On ne saurait donc reprocher au commandant de police une violation du droit cantonal, s'agissant de sa réponse du 28 juillet 2015. Il n'y a pas lieu d'examiner plus avant le fond de l'affaire; partant, l'examen du dossier personnel du recourant et l'audition de témoins, à propos des incidents invoqués, ne se justifient pas.

3.                      En définitive, même dans l'hypothèse – qui n'est pas celle de la municipalité – où la mise en demeure formelle du 11 juillet 2014 serait une décision administrative, le refus de donner suite à la demande de réexamen n'est pas critiquable. Il s'ensuit que le recours, mal fondé, doit être rejeté dans la mesure où il est recevable.

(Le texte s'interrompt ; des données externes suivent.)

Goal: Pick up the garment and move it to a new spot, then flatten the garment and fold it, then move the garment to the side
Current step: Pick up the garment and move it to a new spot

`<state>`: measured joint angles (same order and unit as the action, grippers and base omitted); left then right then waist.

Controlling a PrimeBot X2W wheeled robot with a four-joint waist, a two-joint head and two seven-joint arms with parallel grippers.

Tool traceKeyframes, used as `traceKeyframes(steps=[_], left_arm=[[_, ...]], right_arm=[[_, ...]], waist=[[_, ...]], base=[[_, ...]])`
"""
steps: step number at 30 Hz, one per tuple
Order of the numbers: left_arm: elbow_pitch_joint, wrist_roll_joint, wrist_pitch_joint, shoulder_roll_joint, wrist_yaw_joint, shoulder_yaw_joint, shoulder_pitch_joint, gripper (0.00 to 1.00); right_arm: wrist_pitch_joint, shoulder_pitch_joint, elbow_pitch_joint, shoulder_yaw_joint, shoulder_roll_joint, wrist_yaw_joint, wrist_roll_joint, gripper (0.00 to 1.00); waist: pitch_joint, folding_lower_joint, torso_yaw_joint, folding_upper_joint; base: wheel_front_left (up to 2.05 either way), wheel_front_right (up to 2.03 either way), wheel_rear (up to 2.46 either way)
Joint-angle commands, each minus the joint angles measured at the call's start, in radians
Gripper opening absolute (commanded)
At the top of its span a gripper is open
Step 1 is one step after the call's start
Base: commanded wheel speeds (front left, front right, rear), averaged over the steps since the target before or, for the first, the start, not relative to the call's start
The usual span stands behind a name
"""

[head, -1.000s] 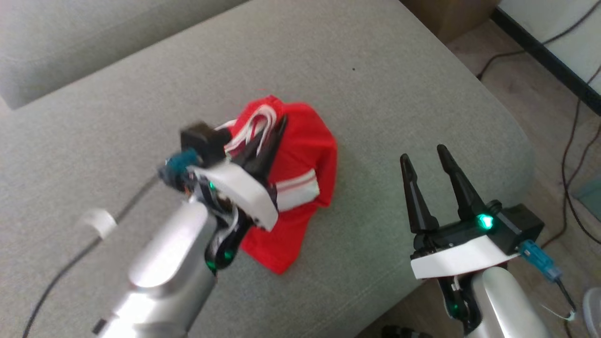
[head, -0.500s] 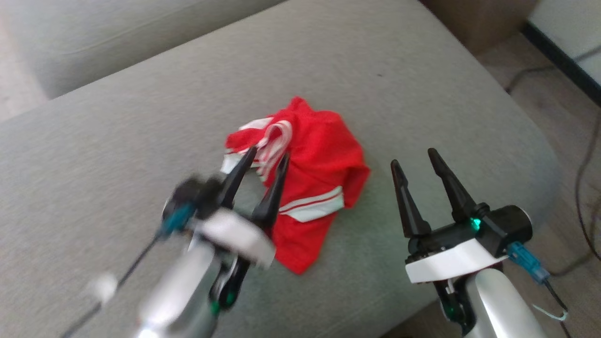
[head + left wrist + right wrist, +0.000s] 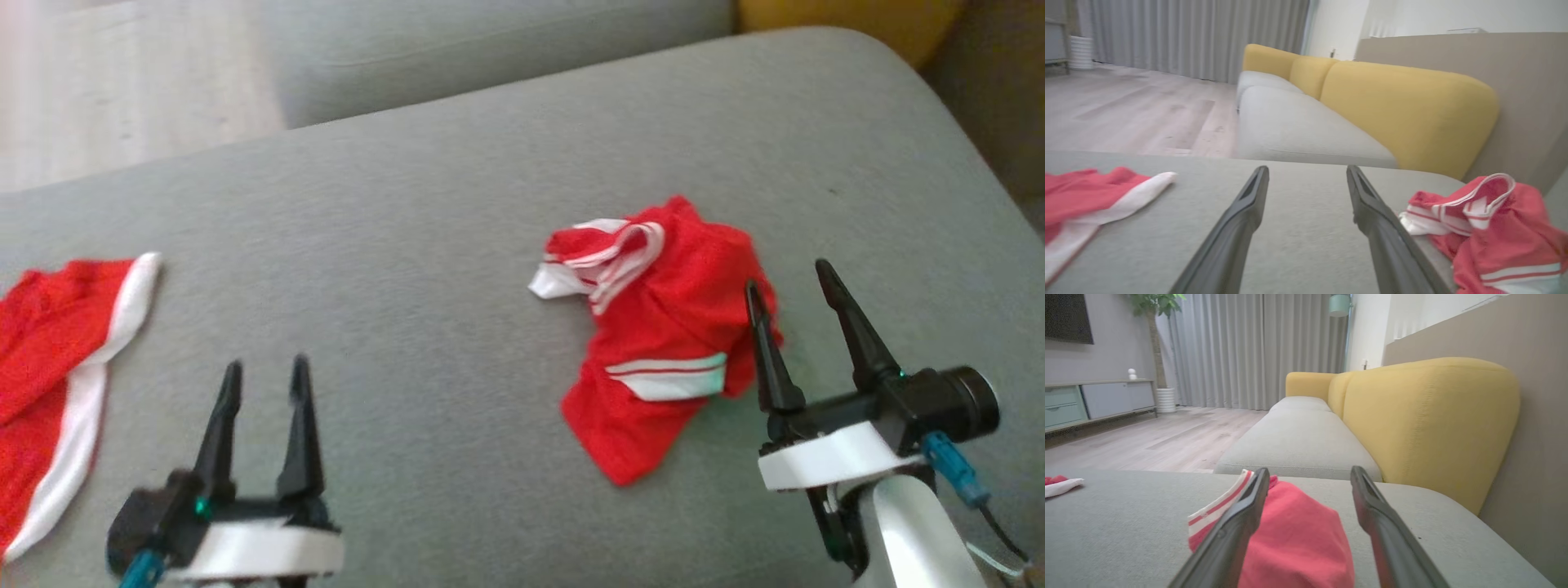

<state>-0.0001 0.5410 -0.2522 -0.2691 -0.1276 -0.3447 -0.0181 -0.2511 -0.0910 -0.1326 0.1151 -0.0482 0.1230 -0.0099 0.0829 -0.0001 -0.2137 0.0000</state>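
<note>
At the far left of the grey cushion [image 3: 424,204] we see a second red and white cloth [image 3: 49,359], spread out. Near it, our left gripper [image 3: 268,365] hovers with its fingers apart and nothing between them. The crumpled garment [image 3: 661,327] lies on the cushion, right of the middle. At its right edge our right gripper [image 3: 785,276] is also spread wide and empty. We cannot tell whether its left finger touches the fabric.
</note>
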Motion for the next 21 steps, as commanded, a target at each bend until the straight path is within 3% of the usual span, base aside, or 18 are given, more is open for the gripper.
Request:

Il y a lieu de statuer sans frais, vu l'objet de la contestation (rapports de travail dans la fonction publique, avec une valeur litigieuse ne dépassant pas 30'000 fr.). Le recourant, qui succombe, n'a pas droit à des dépens.


 

Par ces motifs
 la Cour de droit administratif et public
du Tribunal cantonal
arrête:

I.                       Le recours est rejeté, dans la mesure où il est recevable.

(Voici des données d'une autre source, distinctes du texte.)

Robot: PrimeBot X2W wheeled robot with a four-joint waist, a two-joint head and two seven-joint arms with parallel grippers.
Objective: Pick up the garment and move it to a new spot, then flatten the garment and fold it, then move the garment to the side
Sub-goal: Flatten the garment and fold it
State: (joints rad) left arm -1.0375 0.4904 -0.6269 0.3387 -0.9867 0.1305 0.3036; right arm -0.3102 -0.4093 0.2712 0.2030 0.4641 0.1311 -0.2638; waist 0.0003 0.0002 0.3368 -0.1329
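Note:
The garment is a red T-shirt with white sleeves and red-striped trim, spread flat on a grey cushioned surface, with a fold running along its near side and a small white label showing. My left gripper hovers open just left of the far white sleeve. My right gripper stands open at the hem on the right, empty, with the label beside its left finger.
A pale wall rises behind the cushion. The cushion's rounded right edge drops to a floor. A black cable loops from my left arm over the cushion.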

II.                      Il n'est pas perçu d'émolument judiciaire.

III.                    Il n'est pas alloué de dépens.

 

Lausanne, le 20 février 2017

 

Le président:                                                                                             Le greffier:

                                                                                                                 

Le présent arrêt est communiqué aux destinataires de l'avis d'envoi ci-joint.

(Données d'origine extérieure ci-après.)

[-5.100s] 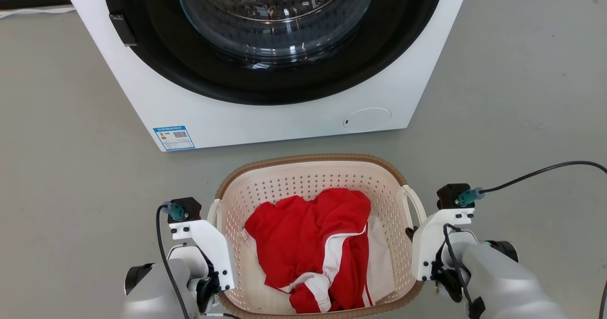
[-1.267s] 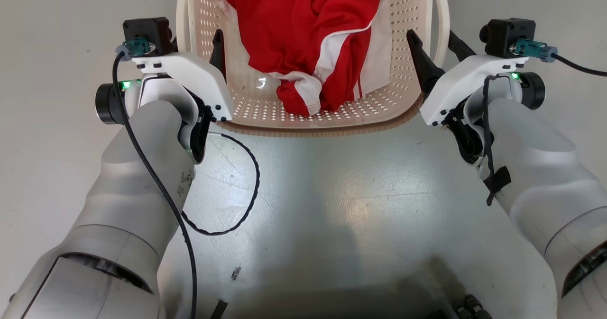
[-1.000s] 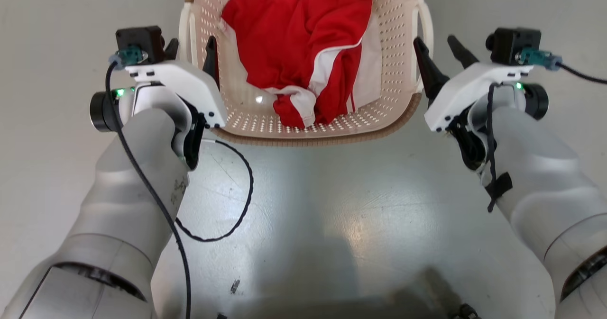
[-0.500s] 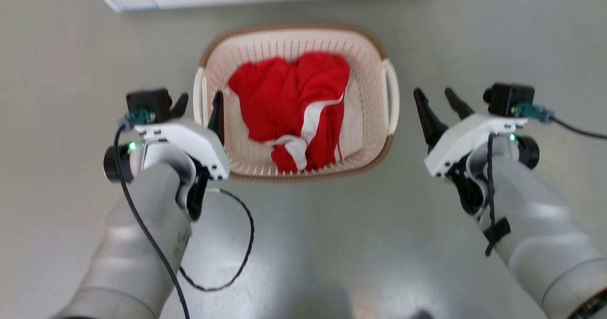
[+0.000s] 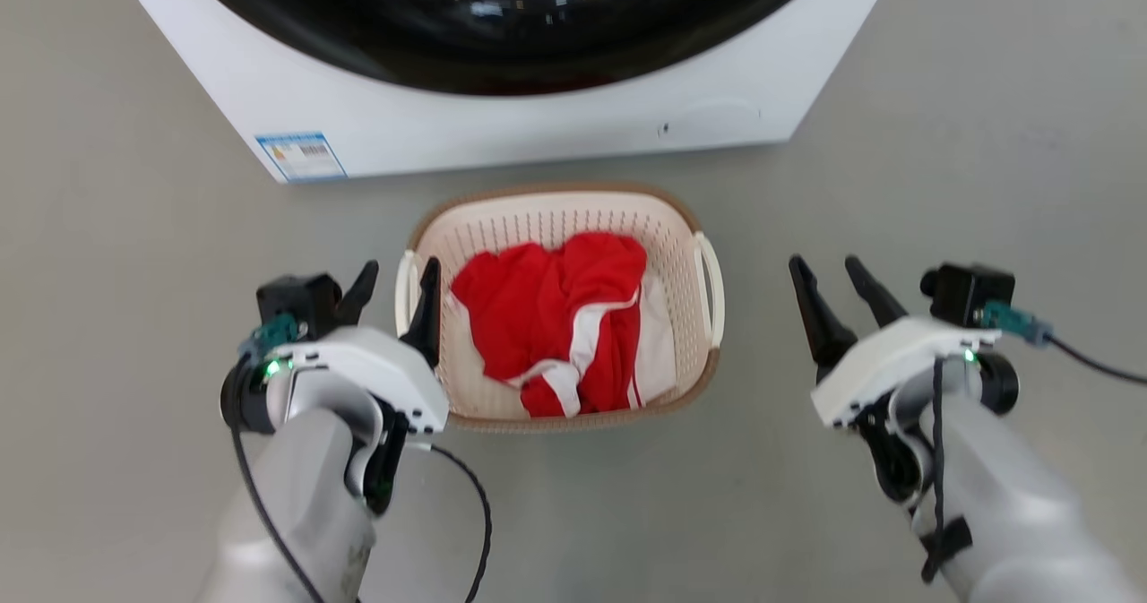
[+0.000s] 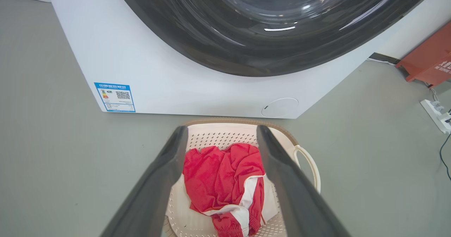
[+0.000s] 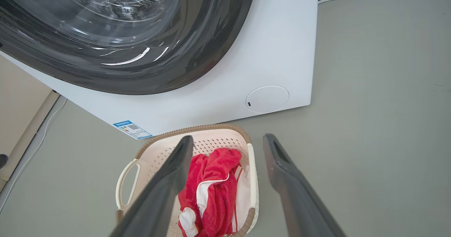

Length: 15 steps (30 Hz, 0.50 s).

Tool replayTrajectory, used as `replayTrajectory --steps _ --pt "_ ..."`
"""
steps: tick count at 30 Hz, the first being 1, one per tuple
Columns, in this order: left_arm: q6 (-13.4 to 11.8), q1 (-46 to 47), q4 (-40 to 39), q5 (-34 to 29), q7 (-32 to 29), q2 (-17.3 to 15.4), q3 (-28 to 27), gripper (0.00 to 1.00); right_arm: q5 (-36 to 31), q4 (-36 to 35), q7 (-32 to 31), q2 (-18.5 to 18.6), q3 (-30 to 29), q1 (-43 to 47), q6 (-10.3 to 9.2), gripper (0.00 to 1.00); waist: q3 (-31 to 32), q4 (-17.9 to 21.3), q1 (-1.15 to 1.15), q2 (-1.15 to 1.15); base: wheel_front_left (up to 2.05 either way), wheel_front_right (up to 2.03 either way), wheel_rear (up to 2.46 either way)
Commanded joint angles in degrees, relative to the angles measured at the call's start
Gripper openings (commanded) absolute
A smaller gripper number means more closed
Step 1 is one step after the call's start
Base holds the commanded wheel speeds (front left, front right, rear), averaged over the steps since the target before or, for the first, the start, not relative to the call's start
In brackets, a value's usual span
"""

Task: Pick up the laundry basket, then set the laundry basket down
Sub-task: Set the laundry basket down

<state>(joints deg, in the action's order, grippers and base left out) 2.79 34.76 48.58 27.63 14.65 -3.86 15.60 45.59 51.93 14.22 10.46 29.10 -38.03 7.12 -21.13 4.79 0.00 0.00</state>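
Cream basket on the floor, both grippers spread and empty.
Head view: the basket point(image 5: 556, 193) stood on the floor point(image 5: 134, 227) just before the washer point(image 5: 538, 133), red cloth point(image 5: 547, 316) inside. The left gripper point(image 5: 402, 267) hung at its left handle, one finger outside and one over the rim, contact unclear. The right gripper point(image 5: 822, 262) stood apart from the right handle. Left wrist view: the spread left gripper point(image 6: 222, 128) framed the basket point(image 6: 312, 159) and its cloth. Right wrist view: the basket point(image 7: 197, 128) lay low and to that view's left of the parted right gripper point(image 7: 228, 137), one finger crossing it and the other over bare floor.
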Motion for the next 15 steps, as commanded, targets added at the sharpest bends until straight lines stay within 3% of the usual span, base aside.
replayTrajectory --steps 1,15 --pt "0.6 -1.33 -1.94 -0.79 0.35 -1.1 -2.03 1.0 -1.18 -1.71 0.78 -0.03 0.02 2.59 0.36 1.0 2.27 -0.39 0.0 0.0 0.0 0.0 0.0" --pt "2.98 -14.43 -15.5 -6.45 0.35 0.4 -8.61 1.0 -8.31 -14.46 0.78 -1.13 -8.41 15.13 0.36 1.0 10.9 -1.66 0.0 0.0 0.0 0.0 0.0"
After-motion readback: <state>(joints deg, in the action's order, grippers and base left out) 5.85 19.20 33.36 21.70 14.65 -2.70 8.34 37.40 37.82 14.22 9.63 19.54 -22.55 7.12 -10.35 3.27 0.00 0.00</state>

Il peut faire l'objet, dans les trente jours suivant sa notification, d'un recours au Tribunal fédéral. Le recours en matière de droit public s'exerce aux conditions des articles 82 ss de la loi du 17 juin 2005 sur le Tribunal fédéral (LTF - RS 173.110), le recours constitutionnel subsidiaire à celles des articles 113 ss LTF. Le mémoire de recours doit être rédigé dans une langue officielle, indiquer les conclusions, les motifs et les moyens de preuve, et être signé. Les motifs doivent exposer succinctement en quoi l’acte attaqué viole le droit. Les pièces invoquées comme moyens de preuve doivent être jointes au mémoire, pour autant qu’elles soient en mains de la partie; il en va de même de la décision attaquée.